Requirement - What is needed is an exact copy of the line where "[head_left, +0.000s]" appears plus every later line in the material.

Information shown -

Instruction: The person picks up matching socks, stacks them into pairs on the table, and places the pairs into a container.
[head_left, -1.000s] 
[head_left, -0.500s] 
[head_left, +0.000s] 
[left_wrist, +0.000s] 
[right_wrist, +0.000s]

Written answer -
[head_left, +0.000s] 
[left_wrist, +0.000s] 
[right_wrist, +0.000s]

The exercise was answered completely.